Where a line of the entries holds the string "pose", copy that line.

__Dataset records__:
□ □ □ □

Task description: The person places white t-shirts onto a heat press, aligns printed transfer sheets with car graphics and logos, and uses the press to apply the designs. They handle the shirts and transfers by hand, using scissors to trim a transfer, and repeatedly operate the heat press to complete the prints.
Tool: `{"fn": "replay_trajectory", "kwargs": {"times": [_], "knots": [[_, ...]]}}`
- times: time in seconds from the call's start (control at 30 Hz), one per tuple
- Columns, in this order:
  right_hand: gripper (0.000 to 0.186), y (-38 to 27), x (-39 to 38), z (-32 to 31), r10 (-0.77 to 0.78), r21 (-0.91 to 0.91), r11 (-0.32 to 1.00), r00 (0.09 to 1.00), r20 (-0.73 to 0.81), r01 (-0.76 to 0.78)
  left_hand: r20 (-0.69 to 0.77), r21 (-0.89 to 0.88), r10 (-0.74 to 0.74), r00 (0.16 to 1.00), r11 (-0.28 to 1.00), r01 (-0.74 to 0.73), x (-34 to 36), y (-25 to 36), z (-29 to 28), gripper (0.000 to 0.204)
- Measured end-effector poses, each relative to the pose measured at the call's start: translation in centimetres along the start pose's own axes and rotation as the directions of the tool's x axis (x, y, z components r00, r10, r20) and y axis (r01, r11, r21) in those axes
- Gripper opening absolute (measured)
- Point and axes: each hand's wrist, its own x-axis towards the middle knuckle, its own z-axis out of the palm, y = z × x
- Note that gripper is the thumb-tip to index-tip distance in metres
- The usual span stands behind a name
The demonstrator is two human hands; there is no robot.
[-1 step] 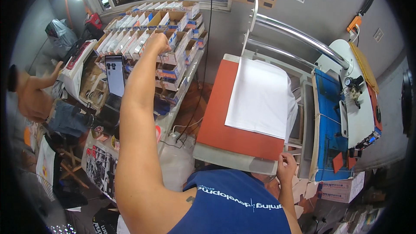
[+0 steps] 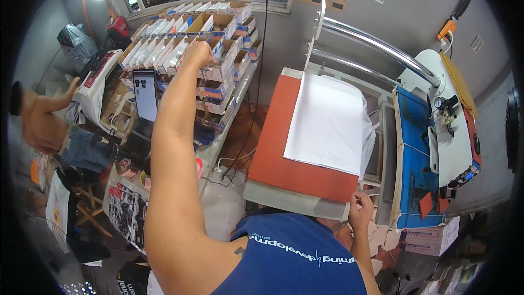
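My left hand (image 2: 199, 54) reaches far out to a sloped rack of small cardboard boxes (image 2: 218, 27), its fingers curled down into one box; what they hold is hidden. My right hand (image 2: 360, 207) is at the near right corner of a heat press, thumb and fingers pinched at the edge of the orange pad (image 2: 273, 158). A white sheet of fabric (image 2: 327, 123) lies flat on that pad. The press's upper plate (image 2: 436, 131), white and blue, is swung off to the right.
A phone (image 2: 145, 95) with a lit screen stands below the rack. Another person's hand (image 2: 41, 123) with a dark wristband shows at the left edge. Cables hang between rack and press. Bags, clothes and printed sheets crowd the lower left floor (image 2: 125, 207).
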Motion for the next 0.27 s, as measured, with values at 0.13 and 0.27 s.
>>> {"fn": "replay_trajectory", "kwargs": {"times": [0.13, 0.27], "knots": [[0.008, -0.3, 0.6, 1.0, -0.012, 0.006, 1.000, 1.000, 0.006, 0.012, -0.041, -0.071, -0.024, 0.999, 0.997, 0.021, 1.2, -0.3, 0.3, 0.026], [0.009, 0.3, 0.2, 1.2, -0.009, 0.023, 1.000, 1.000, 0.027, 0.008, -0.095, -0.174, 0.016, 0.995, 0.984, -0.032, 3.6, -2.4, 2.4, 0.032]]}}
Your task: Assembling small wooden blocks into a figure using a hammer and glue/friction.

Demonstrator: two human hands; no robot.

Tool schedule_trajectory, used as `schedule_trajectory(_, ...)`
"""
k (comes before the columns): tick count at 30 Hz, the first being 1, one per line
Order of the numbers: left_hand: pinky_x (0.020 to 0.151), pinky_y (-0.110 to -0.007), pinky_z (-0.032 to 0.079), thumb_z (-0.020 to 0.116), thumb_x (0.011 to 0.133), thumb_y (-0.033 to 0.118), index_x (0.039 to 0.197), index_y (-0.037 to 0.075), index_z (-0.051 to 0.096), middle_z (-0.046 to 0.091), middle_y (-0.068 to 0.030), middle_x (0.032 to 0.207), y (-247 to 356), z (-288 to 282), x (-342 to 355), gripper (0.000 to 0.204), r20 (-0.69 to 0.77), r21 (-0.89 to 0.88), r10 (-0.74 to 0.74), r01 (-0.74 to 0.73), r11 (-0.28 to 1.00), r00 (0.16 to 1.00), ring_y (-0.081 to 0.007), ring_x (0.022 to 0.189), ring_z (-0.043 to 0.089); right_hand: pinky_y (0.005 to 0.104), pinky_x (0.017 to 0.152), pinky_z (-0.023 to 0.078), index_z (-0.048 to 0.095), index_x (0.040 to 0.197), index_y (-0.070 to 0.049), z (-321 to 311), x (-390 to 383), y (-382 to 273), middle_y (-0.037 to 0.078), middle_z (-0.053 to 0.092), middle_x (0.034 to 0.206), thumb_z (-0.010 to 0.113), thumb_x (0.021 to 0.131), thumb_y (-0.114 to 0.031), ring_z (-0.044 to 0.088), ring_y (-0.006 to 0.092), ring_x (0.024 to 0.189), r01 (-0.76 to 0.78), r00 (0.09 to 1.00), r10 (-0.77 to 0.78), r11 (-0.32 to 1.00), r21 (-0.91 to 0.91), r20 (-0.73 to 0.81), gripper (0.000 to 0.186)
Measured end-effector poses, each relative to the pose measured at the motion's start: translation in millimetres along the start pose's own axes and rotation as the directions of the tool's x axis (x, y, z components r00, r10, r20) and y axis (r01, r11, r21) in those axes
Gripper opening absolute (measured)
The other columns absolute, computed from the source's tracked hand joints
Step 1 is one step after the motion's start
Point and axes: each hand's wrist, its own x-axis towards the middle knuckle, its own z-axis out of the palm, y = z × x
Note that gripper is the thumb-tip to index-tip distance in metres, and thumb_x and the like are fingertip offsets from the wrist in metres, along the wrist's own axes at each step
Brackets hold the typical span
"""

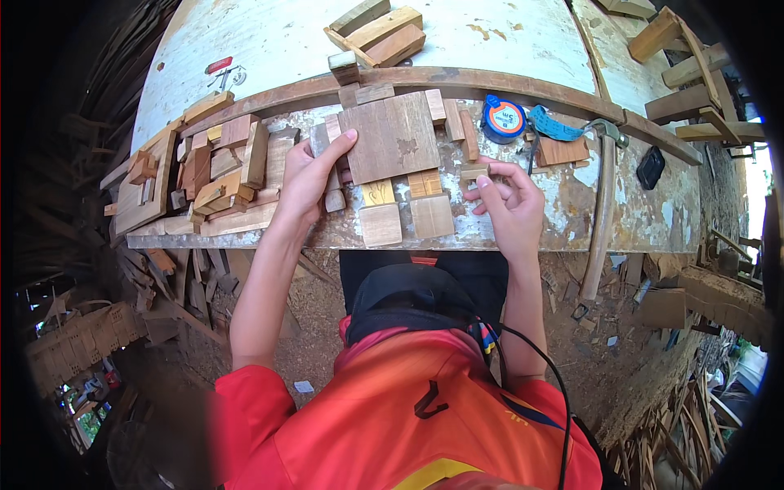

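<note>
A square brown wooden board is at the middle of the bench, with small wood blocks along its sides. Below it, two pale blocks sit at the ends of short yellowish pieces, like feet. My left hand is closed on the board's left edge, thumb on its face, its other fingers mostly hidden. Beside that hand stands a narrow upright block. My right hand pinches a small wood block between thumb and fingers, just right of the board. Loose sticks lie beyond it.
A blue and orange tape measure, a blue strap and a hammer lie to the right, near a small black case. Offcuts are piled left. A long wooden rail crosses the bench behind.
</note>
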Motion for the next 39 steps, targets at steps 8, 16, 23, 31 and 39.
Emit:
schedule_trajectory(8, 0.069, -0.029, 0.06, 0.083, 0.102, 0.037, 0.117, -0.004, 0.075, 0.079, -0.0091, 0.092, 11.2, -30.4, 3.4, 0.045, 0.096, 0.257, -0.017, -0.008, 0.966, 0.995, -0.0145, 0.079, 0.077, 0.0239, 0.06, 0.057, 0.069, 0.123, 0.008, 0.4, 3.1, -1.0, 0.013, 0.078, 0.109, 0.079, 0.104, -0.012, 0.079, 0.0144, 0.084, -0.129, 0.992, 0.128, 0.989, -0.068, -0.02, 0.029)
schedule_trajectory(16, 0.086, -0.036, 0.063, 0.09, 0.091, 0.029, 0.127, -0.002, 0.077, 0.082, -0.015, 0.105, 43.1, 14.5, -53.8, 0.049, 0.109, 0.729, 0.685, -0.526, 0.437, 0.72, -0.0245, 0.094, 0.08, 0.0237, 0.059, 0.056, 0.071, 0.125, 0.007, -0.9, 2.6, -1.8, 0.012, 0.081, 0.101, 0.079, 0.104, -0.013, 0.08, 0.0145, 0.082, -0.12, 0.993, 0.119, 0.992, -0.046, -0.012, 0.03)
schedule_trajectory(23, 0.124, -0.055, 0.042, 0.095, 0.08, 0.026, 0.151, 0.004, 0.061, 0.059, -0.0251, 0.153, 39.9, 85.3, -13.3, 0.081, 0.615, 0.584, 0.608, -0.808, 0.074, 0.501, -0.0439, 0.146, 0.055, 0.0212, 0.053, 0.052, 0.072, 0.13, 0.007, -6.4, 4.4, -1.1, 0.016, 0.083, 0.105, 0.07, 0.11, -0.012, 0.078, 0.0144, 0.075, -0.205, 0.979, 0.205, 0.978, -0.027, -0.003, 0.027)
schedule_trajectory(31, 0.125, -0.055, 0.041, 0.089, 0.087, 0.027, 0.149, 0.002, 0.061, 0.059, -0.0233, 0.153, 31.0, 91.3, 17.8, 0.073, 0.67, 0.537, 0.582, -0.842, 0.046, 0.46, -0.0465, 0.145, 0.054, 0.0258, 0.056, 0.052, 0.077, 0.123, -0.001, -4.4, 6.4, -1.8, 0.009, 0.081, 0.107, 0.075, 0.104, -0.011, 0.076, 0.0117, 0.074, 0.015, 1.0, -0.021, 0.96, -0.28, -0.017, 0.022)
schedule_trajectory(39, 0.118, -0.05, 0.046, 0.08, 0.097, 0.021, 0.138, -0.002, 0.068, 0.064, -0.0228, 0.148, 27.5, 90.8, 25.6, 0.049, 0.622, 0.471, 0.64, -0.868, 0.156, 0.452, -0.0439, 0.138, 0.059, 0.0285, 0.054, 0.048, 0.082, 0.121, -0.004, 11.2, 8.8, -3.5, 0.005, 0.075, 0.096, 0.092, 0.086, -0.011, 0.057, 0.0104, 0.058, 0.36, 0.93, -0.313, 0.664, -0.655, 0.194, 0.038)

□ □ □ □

__Answer to the problem__:
- Measured end-effector poses, each relative to the pose measured at the call's start: translation in centimetres along the start pose's own axes and rotation as the directions of the tool's x axis (x, y, z components r00, r10, r20) and y axis (r01, r11, r21) in those axes
Measured end-effector poses, each relative to the pose measured at the motion's start: translation in millimetres along the start pose's own axes and rotation as the directions of the tool's x axis (x, y, z components r00, r10, r20) and y axis (r01, r11, r21) in those axes

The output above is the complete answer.